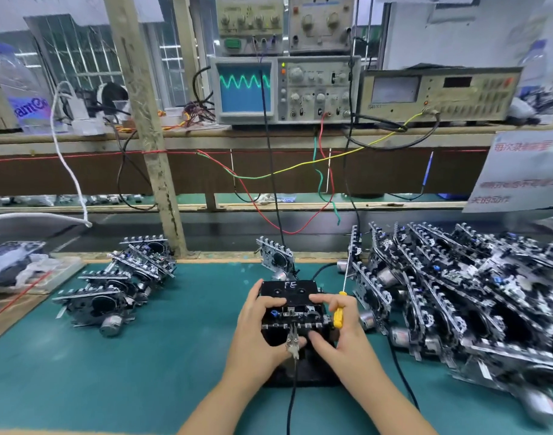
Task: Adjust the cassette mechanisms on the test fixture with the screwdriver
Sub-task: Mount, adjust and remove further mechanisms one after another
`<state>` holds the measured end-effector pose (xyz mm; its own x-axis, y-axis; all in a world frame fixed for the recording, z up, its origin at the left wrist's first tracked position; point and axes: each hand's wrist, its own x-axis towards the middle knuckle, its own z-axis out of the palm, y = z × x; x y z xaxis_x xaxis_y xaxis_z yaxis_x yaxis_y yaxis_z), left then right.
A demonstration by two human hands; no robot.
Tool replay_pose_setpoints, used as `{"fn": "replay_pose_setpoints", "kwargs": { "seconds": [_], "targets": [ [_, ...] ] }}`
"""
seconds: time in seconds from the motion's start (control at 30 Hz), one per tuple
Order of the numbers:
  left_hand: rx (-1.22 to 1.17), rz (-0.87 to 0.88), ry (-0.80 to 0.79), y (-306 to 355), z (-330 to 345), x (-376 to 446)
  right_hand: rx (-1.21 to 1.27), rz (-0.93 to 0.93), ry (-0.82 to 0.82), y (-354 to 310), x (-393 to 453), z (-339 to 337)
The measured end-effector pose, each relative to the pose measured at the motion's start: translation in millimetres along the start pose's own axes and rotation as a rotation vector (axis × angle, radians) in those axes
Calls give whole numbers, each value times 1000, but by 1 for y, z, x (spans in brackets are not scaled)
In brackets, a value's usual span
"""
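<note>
A black test fixture (289, 291) marked "FE" sits on the green mat in front of me, with a cassette mechanism (295, 320) seated at its near side. My left hand (256, 331) grips the mechanism's left side, thumb near a metal clip (293, 342) at the front. My right hand (338, 328) holds a yellow-handled screwdriver (339, 313) in its curled fingers, shaft pointing up and away, while its index finger and thumb press on the mechanism. The screwdriver tip is off the mechanism.
A large heap of cassette mechanisms (457, 293) lies at the right, a smaller group (121, 284) at the left, and one mechanism (276, 255) stands behind the fixture. An oscilloscope (245, 89) shows a green sine wave on the shelf. Wires hang down to the fixture.
</note>
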<state>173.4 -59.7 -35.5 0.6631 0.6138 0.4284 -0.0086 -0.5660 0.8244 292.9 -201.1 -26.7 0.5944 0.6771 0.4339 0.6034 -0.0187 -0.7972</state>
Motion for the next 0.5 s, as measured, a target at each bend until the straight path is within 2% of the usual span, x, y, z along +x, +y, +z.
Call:
{"fn": "replay_pose_setpoints", "kwargs": {
  "seconds": [0.5],
  "targets": [
    [-13,1,7,-12,4,5,-106,42,-33,15,8,3]
  ]
}}
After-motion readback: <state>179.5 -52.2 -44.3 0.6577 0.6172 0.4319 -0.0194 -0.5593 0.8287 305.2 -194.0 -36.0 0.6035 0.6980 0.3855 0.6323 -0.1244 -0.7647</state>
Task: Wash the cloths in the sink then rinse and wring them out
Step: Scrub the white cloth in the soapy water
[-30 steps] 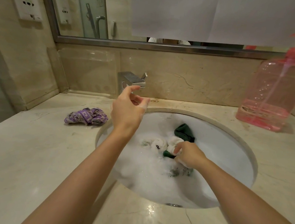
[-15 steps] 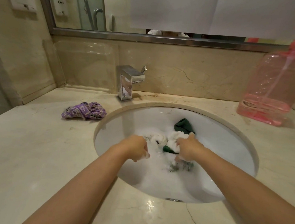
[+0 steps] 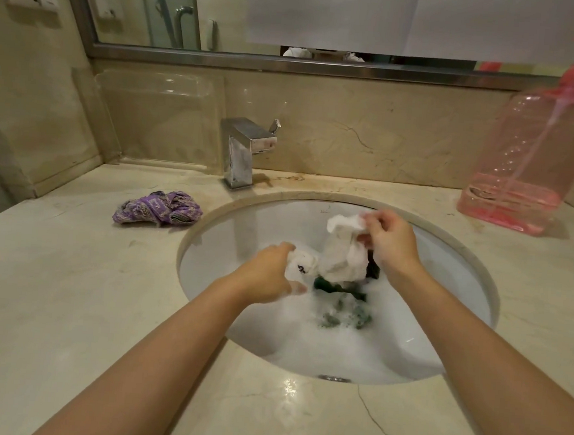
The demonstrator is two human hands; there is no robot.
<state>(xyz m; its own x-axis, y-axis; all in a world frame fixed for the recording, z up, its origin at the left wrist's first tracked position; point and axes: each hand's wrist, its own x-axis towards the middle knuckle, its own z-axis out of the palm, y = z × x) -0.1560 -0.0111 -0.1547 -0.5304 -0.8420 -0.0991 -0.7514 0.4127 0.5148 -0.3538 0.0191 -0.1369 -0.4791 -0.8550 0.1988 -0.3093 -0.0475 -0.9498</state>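
While the right hand (image 3: 391,244) pinches the top of a sodden white cloth (image 3: 343,252) and holds it above the suds at mid-frame, the left hand (image 3: 269,277) grips a second white cloth with a dark mark (image 3: 302,265) beside it. Dark green cloths (image 3: 344,300) lie half sunk in foam in the sink (image 3: 229,236). A crumpled purple cloth (image 3: 159,207) sits on the counter (image 3: 67,286), left of centre.
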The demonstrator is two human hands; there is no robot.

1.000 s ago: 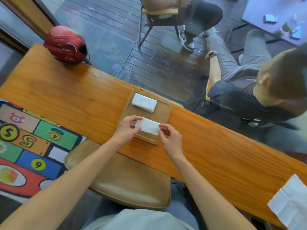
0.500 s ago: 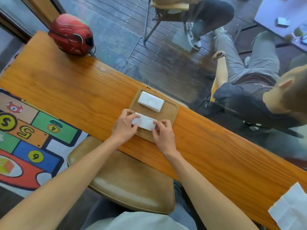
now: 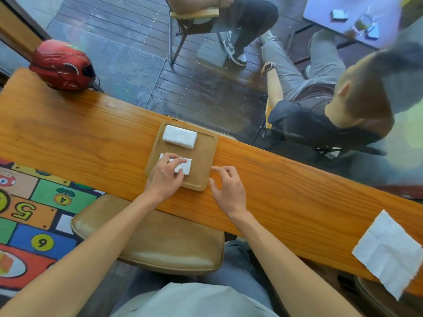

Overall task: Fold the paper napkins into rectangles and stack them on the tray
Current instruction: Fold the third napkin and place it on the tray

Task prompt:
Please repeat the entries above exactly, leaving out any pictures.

Written solution:
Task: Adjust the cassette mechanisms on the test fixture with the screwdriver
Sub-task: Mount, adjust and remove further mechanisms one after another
`<state>` holds the measured end-effector pose (xyz mm; its own x-axis, y-axis; all in a world frame fixed for the recording, z up, its origin at the left wrist's first tracked position; point and axes: each hand's wrist, its own x-axis towards the middle knuckle, its own z-axis out of the palm, y = z × x; x y z xaxis_x xaxis_y xaxis_z yaxis_x yaxis_y yaxis_z), left then right.
A demonstration by two human hands; no robot.
Tool replay_pose_setpoints, used as `{"fn": "replay_pose_setpoints", "kwargs": { "seconds": [_], "targets": [ [_, ...] ] }}`
"""
seconds: time in seconds from the motion's start (control at 30 Hz), one per tuple
Order of the numbers:
  left_hand: rx (-1.22 to 1.17), rz (-0.87 to 0.88), ry (-0.80 to 0.79), y (-306 to 355), z (-330 to 345), x (-376 to 446)
  right_hand: rx (-1.21 to 1.27), rz (-0.93 to 0.93), ry (-0.82 to 0.82), y (-354 to 310), x (-393 to 453), z (-339 to 337)
The measured end-effector pose, each relative to the pose measured at the motion's start: translation in millimetres along the start pose's own axes and rotation as a rotation vector (axis × angle, radians) in those axes
Calls give whole numbers, each value times 1000, but by 1 for y, z, x (spans in brackets are not scaled)
In brackets, a value's usual span
"""
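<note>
A black test fixture (289, 291) marked "FE" sits on the green mat in front of me, with a cassette mechanism (295, 320) seated at its near side. My left hand (256, 331) grips the mechanism's left side, thumb near a metal clip (293, 342) at the front. My right hand (338, 328) holds a yellow-handled screwdriver (339, 313) in its curled fingers, shaft pointing up and away, while its index finger and thumb press on the mechanism. The screwdriver tip is off the mechanism.
A large heap of cassette mechanisms (457, 293) lies at the right, a smaller group (121, 284) at the left, and one mechanism (276, 255) stands behind the fixture. An oscilloscope (245, 89) shows a green sine wave on the shelf. Wires hang down to the fixture.
</note>
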<state>173.4 -59.7 -35.5 0.6631 0.6138 0.4284 -0.0086 -0.5660 0.8244 292.9 -201.1 -26.7 0.5944 0.6771 0.4339 0.6034 -0.0187 -0.7972</state>
Motion for the next 0.5 s, as measured, a target at each bend until the straight path is within 2% of the usual span, x, y, z along +x, +y, +z.
Call:
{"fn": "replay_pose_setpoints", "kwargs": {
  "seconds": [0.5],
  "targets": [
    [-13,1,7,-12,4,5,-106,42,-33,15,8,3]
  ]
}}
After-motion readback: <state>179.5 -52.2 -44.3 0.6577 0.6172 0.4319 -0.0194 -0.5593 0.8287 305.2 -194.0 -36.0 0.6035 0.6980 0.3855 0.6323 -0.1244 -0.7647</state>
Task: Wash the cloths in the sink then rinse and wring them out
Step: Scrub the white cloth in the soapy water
[-30 steps] 
[-15 steps] 
[+0 steps] 
The demonstrator is two human hands; there is no robot.
<state>(xyz m; its own x-axis, y-axis; all in a world frame fixed for the recording, z up, its origin at the left wrist's first tracked position; point and axes: each hand's wrist, its own x-axis towards the middle knuckle, its own z-axis out of the palm, y = z × x) -0.1560 -0.0111 -0.1547 -0.5304 -0.8420 -0.0991 -0.7514 0.4127 0.5148 -0.3538 0.0191 -0.1369 -0.4791 -0.8550 0.1988 -0.3093 -0.0475 -0.9498</state>
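While the right hand (image 3: 391,244) pinches the top of a sodden white cloth (image 3: 343,252) and holds it above the suds at mid-frame, the left hand (image 3: 269,277) grips a second white cloth with a dark mark (image 3: 302,265) beside it. Dark green cloths (image 3: 344,300) lie half sunk in foam in the sink (image 3: 229,236). A crumpled purple cloth (image 3: 159,207) sits on the counter (image 3: 67,286), left of centre.
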The demonstrator is two human hands; there is no robot.

1.000 s ago: 
0.500 s ago: 
now: 

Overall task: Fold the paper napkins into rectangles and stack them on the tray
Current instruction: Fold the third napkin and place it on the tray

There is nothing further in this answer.